**What you should do:** Whenever "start" appears in a line, please copy that line from the data.

┄┄┄┄┄┄┄┄┄┄┄┄┄┄┄┄┄┄┄┄

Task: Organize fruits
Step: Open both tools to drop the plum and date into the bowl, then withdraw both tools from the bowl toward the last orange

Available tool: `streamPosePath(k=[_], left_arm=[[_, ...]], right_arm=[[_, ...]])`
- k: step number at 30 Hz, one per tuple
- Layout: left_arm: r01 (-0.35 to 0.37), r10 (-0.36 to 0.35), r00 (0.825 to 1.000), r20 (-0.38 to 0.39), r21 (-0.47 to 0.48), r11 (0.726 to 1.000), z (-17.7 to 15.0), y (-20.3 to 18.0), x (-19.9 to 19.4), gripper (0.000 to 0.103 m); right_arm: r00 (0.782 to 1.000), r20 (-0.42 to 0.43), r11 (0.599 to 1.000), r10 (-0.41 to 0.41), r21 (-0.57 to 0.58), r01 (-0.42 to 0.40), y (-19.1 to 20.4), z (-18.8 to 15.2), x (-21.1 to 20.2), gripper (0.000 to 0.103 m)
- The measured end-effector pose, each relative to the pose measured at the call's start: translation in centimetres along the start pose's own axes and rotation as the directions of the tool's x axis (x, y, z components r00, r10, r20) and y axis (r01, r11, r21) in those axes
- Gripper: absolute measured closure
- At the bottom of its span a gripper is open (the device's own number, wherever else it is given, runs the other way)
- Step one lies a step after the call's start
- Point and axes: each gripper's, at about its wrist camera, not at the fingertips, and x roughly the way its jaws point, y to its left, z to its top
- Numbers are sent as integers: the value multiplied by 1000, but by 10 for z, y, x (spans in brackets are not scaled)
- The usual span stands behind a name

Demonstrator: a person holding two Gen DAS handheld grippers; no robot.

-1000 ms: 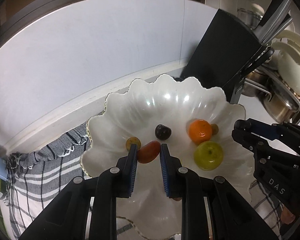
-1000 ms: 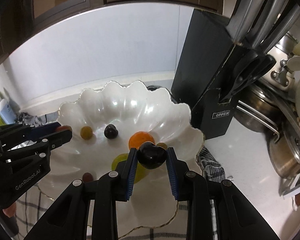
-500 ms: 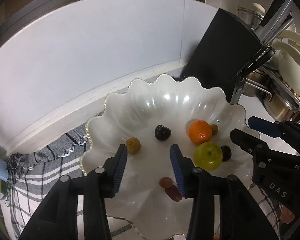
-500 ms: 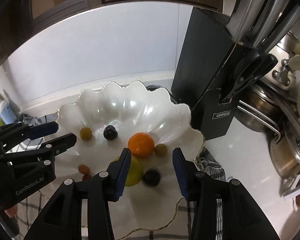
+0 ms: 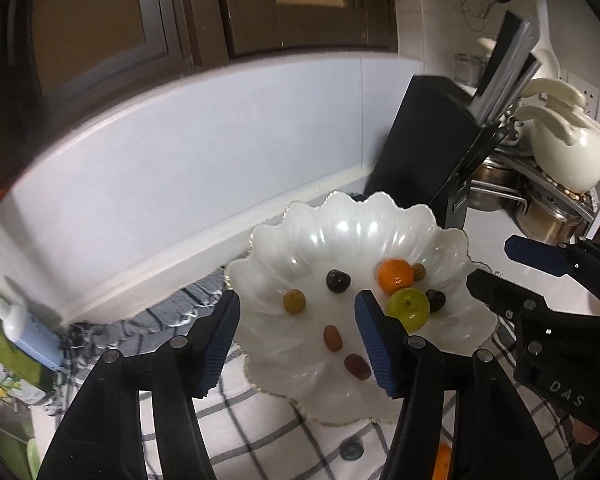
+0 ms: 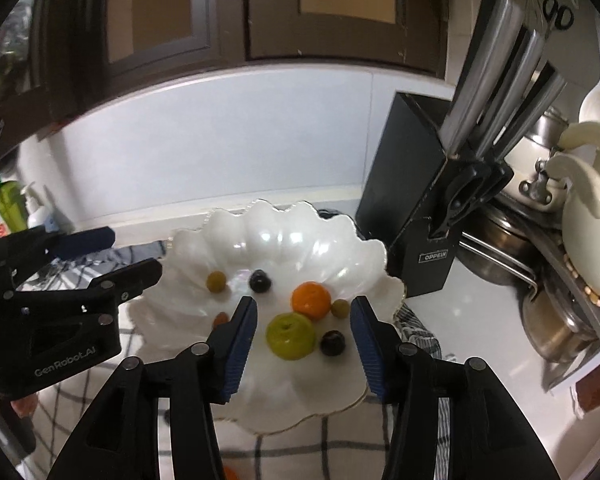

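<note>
A white scalloped bowl [image 5: 340, 232] [image 6: 284, 232] sits on a checked cloth. In it lie an orange [image 5: 395, 276] [image 6: 311, 299], a green apple [image 5: 409, 307] [image 6: 290, 335], a dark plum [image 5: 436, 300] [image 6: 333, 343], a dark cherry [image 5: 337, 281] [image 6: 260, 281], small yellow-brown fruits [image 5: 294, 301] [image 6: 216, 281], and two reddish dates [image 5: 333, 337]. My left gripper [image 5: 298, 334] is open and empty above the bowl's near left. My right gripper [image 6: 303, 330] is open and empty above the apple. Each gripper shows in the other's view, left [image 6: 112, 260] and right [image 5: 504, 268].
A black knife block [image 5: 432, 140] [image 6: 416, 216] stands right behind the bowl. Steel pots and a cream kettle [image 6: 584, 236] crowd the right. Bottles [image 5: 24, 340] stand at the left. A pale backsplash wall [image 5: 220, 152] runs behind. An orange fruit [image 5: 440, 464] lies on the cloth near me.
Both grippers opened and let go: the left dropped a reddish date, the right a dark plum, into the bowl. Both then drew back and up from the bowl.
</note>
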Motion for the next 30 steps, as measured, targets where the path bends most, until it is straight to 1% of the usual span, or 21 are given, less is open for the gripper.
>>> streamPosePath(k=[4,7,12,14,20,24,28,30], left_arm=[[-14,14,999,42,12,1000,-5,2,-24,39],[-16,16,998,63,10,1000,-11,6,-42,39],[-20,20,996,90,0,1000,-21,11,-67,38],[-21,21,995,101,-1,1000,-26,12,-77,36],[-42,39,990,134,20,999,-43,14,-101,35],[-57,49,985,164,42,997,-54,14,-114,33],[-55,44,983,178,59,997,-66,16,-122,32],[-47,34,982,185,69,996,-72,17,-124,32]], right_arm=[[999,39,1000,16,-21,-15,12,-4,-24,53],[998,62,999,18,-31,-16,20,-8,-39,47],[995,102,999,-1,-42,5,29,-16,-63,47],[994,111,999,2,-44,3,32,-19,-72,42],[990,143,999,-4,-42,10,44,-32,-95,42],[988,155,999,-12,-38,18,50,-41,-104,42],[984,176,999,-30,-39,38,57,-53,-110,42],[985,173,999,-27,-35,33,60,-58,-111,42]])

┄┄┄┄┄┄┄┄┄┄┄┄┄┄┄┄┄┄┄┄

**Response:**
- The measured end-effector pose, each relative to the pose measured at the call's start: translation in centimetres along the start pose's own axes and rotation as the directions of the tool's x axis (x, y, z components r00, r10, r20) and y axis (r01, r11, r21) in those axes
- Step one lies a step after the call's start

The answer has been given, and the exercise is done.